Menurut Tati Sumirah, ia bukanlah sosok yang pandai berbicara di
depan publik, oleh sebab itu sebelum kami membuat janji untuk bekunjung
ke rumahnya ia sempat bertanya apakah kami adalah wartawan. Pernah juga
dia diundang oleh suatu acara Kampus sebuah perguruan tinggi di Jakarta
untuk berbagi pengalaman tentang masa kejayaannya namun ia menolak
karena dia tidak pandai berbicara kecuali jika ada yang “mancing”.

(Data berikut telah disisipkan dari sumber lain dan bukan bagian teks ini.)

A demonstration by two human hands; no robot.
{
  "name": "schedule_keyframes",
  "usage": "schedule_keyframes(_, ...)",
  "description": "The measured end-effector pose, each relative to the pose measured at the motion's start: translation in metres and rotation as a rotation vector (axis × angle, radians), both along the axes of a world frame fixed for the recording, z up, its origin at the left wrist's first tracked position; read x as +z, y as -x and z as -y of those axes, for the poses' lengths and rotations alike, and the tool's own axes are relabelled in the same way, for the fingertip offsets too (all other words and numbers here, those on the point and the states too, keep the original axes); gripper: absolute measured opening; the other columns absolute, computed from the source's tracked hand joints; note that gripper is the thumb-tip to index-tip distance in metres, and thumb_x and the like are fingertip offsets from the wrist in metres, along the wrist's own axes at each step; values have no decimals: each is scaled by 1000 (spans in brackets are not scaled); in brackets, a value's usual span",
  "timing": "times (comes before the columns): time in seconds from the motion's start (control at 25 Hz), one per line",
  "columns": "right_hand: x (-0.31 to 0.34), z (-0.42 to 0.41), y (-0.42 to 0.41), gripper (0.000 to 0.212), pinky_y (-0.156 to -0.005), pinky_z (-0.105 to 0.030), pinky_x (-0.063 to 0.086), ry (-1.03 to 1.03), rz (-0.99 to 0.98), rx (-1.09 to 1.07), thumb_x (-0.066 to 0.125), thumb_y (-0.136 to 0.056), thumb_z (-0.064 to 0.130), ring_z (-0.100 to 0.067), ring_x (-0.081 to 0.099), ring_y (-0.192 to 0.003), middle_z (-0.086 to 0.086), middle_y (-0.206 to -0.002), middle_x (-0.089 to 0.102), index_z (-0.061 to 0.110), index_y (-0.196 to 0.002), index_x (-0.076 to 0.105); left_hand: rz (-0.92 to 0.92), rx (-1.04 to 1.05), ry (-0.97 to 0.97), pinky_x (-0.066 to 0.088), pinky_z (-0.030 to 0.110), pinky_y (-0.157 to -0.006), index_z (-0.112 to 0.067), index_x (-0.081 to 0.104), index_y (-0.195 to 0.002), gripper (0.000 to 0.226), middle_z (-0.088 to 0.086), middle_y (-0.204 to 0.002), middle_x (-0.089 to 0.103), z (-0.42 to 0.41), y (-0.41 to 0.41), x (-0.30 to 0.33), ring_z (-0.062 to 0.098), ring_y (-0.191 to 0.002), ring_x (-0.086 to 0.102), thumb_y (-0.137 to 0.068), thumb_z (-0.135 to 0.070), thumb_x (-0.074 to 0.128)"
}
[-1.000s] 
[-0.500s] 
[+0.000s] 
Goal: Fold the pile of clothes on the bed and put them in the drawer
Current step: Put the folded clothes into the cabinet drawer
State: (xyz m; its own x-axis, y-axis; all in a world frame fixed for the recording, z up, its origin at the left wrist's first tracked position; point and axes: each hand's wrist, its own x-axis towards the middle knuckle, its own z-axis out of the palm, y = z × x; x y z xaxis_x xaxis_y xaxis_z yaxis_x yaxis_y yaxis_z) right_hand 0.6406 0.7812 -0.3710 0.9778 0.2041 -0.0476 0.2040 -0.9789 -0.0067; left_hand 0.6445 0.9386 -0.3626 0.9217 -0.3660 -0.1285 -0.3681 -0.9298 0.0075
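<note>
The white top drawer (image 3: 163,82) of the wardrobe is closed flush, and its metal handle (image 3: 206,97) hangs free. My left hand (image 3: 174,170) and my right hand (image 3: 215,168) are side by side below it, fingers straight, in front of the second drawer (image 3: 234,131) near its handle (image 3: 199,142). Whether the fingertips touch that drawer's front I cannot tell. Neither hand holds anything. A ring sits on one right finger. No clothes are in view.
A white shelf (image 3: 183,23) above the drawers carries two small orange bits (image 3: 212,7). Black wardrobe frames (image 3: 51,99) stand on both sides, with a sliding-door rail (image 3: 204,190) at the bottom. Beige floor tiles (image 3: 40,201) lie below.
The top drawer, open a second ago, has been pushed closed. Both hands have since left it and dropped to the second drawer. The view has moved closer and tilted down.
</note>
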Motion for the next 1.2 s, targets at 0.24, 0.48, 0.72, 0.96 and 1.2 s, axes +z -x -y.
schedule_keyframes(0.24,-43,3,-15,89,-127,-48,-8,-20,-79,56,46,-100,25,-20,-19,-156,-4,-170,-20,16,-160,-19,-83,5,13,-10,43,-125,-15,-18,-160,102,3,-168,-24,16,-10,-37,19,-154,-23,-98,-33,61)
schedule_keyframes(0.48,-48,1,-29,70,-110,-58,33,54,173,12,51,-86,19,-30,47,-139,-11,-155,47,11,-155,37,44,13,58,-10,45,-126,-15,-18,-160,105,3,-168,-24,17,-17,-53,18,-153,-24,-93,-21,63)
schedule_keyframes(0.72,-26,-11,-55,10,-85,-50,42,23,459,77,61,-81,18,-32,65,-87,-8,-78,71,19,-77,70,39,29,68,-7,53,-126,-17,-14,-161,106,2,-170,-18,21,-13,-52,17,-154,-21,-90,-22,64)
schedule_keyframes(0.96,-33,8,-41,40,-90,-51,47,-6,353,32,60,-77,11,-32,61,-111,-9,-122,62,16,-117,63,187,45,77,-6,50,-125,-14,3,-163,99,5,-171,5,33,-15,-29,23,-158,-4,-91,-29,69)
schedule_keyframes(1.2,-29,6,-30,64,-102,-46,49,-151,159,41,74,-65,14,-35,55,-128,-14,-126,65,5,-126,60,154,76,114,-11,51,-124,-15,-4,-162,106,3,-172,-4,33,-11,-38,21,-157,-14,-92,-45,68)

“Kalo ibu bisa ngomong mungkin gak perlu seperti sekarang, mungkin
ibu bisa duduk di PBSI seperti teman-teman lainnya,” ungkapnya. Tampak
ada sedikit penyesalan di raut wajahnya.
Tati Sumirah masih hidup lajang sampai sekarang, “Ibu gak pandai
ngomong, mungkin itu kali makanya ibu belum berkeluarga,” ungkapnya
dengan muka tersenyum. Tati Sumirah tinggal di rumah milik orang tuanya
bersama dengan ibunya yang kondisi kesehatannya sudah mulai lemah, serta
adik dan keponakan-keponkannya. Rumah yang Ia tempati sekarang sudah
berumur 20-an tahun.
Ketika kami menanyakan kepadanya bagaimana awalnya ia bisa menyukai
bulutangkis, ia pun bercerita bahwa ketika dia masih SD, dia kenal
dengan orang Amerika yang membangun jalan by pass. Ketika ia bermain ke
rumah orang Amerika tersebut, ia mendapatkan sebuah majalah yang
tergeletak di atas meja yang isinya mengenai liputan bulutangkis, dan
orang Amerika tersebut pun bercerita sedikit mengenai bulutangkis yang
pada saat itu sangat populer di Amerika. Dari situlah Tati kecil mulai
tertarik dengan bulutangkis dan sedikit didorong oleh Ayahnya yang
ternyata adalah seorang atlit tinju. Oleh ayahnya, halaman rumah yang
dulu berada di daerah Rawamangun dibuatkan sebuah lapangan kecil yang
dasarnya masih tanah, dan digaris dengan menggunakan kapur tulis. Jika
bermain pada malam hari, Tati kecil dan warga setempat harus menggunakan
4 buah lampu petromaks sebagai penerang.
Tati Sumirah pun mulai mengikuti kejuaraan-kejuaraan antar daerah,
pernah suatu hari juara mewakili Jakarta, dari situ lah nama Tati mulai
diperhitungkan. Tati Sumirah pun masuk ke PB Tangkas pada umur sekitar
14-15 tahun.
Pengorbanan Tati Sumirah pada pendidikannya patut kita beri
“standing applause” karena pada SMP kelas 3, ia bercerita kalau ia tidak
lulus SMP karena harus mengikuti PON mewakili DKI Jakarta.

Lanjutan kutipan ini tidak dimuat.